THE TASK ▸ Print out the entries that follow exactly, missing none.

Stored items from a collection
________________________________________
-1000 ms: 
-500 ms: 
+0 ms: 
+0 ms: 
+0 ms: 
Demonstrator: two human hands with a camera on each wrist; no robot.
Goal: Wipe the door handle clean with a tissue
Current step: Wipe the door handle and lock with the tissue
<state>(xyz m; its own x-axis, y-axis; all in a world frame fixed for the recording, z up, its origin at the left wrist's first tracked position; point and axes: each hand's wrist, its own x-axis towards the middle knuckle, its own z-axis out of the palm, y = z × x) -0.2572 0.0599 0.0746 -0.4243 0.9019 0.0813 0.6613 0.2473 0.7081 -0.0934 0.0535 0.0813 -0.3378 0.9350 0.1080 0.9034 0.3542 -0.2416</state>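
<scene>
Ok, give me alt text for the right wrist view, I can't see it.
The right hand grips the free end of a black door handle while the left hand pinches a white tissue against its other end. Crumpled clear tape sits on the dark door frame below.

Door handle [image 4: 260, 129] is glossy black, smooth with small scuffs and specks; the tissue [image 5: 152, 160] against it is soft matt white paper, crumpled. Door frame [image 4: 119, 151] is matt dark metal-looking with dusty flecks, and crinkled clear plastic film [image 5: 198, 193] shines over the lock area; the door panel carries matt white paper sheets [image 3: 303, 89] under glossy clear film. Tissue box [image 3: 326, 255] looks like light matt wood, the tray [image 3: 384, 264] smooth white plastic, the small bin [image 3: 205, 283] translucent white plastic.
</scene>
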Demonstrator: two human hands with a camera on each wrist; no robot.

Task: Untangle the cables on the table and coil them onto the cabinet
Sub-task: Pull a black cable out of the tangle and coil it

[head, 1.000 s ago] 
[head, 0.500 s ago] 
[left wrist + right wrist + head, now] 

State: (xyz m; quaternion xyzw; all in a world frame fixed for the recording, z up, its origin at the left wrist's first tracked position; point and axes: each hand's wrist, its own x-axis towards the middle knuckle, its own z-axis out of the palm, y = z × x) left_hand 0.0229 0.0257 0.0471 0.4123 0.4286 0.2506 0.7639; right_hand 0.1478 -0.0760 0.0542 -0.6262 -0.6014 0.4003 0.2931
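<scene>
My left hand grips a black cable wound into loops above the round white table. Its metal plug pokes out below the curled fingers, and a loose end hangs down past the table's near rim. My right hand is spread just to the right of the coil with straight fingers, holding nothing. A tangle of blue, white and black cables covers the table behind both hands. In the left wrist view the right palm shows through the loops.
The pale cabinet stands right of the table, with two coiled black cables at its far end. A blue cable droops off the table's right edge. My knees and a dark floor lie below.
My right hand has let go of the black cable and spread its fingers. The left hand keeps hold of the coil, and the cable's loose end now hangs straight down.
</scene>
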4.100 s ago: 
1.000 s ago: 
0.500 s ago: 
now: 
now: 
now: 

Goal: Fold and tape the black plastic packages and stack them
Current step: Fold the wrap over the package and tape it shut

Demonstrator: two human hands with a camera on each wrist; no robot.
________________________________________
SOLUTION TO THIS EXERCISE ▸
-1000 ms: 
-500 ms: 
+0 ms: 
+0 ms: 
+0 ms: 
Demonstrator: two human hands with a camera on each wrist; no robot.
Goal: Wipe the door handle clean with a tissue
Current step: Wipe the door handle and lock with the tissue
<state>(xyz m; its own x-axis, y-axis; all in a world frame fixed for the recording, z up, its origin at the left wrist's first tracked position; point and axes: each hand's wrist, its own x-axis towards the middle knuckle, its own z-axis out of the palm, y = z × x) -0.2572 0.0599 0.0746 -0.4243 0.9019 0.0813 0.6613 0.2473 0.7081 -0.0934 0.0535 0.0813 -0.3378 0.9350 0.1080 0.9034 0.3542 -0.2416</state>
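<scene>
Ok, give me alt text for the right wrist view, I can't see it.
The right hand grips the free end of a black door handle while the left hand pinches a white tissue against its other end. Crumpled clear tape sits on the dark door frame below.

Door handle [image 4: 260, 129] is glossy black, smooth with small scuffs and specks; the tissue [image 5: 152, 160] against it is soft matt white paper, crumpled. Door frame [image 4: 119, 151] is matt dark metal-looking with dusty flecks, and crinkled clear plastic film [image 5: 198, 193] shines over the lock area; the door panel carries matt white paper sheets [image 3: 303, 89] under glossy clear film. Tissue box [image 3: 326, 255] looks like light matt wood, the tray [image 3: 384, 264] smooth white plastic, the small bin [image 3: 205, 283] translucent white plastic.
</scene>
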Demonstrator: two human hands with a camera on each wrist; no robot.

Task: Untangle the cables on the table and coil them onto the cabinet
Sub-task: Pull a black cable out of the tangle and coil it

[head, 1.000 s ago] 
[head, 0.500 s ago] 
[left wrist + right wrist + head, now] 

State: (xyz m; quaternion xyzw; all in a world frame fixed for the recording, z up, its origin at the left wrist's first tracked position; point and axes: each hand's wrist, its own x-axis towards the middle knuckle, its own z-axis out of the palm, y = z × x) left_hand 0.0229 0.0257 0.0471 0.4123 0.4286 0.2506 0.7639; right_hand 0.1478 -0.0760 0.0542 -0.6262 -0.6014 0.4003 0.2931
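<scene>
My left hand grips a black cable wound into loops above the round white table. Its metal plug pokes out below the curled fingers, and a loose end hangs down past the table's near rim. My right hand is spread just to the right of the coil with straight fingers, holding nothing. A tangle of blue, white and black cables covers the table behind both hands. In the left wrist view the right palm shows through the loops.
The pale cabinet stands right of the table, with two coiled black cables at its far end. A blue cable droops off the table's right edge. My knees and a dark floor lie below.
My right hand has let go of the black cable and spread its fingers. The left hand keeps hold of the coil, and the cable's loose end now hangs straight down.
</scene>
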4.100 s ago: 
1.000 s ago: 
0.500 s ago: 
now: 
now: 
now: 

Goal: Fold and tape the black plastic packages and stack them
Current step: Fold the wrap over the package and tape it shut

Demonstrator: two human hands with a camera on each wrist; no robot.

The exercise is complete.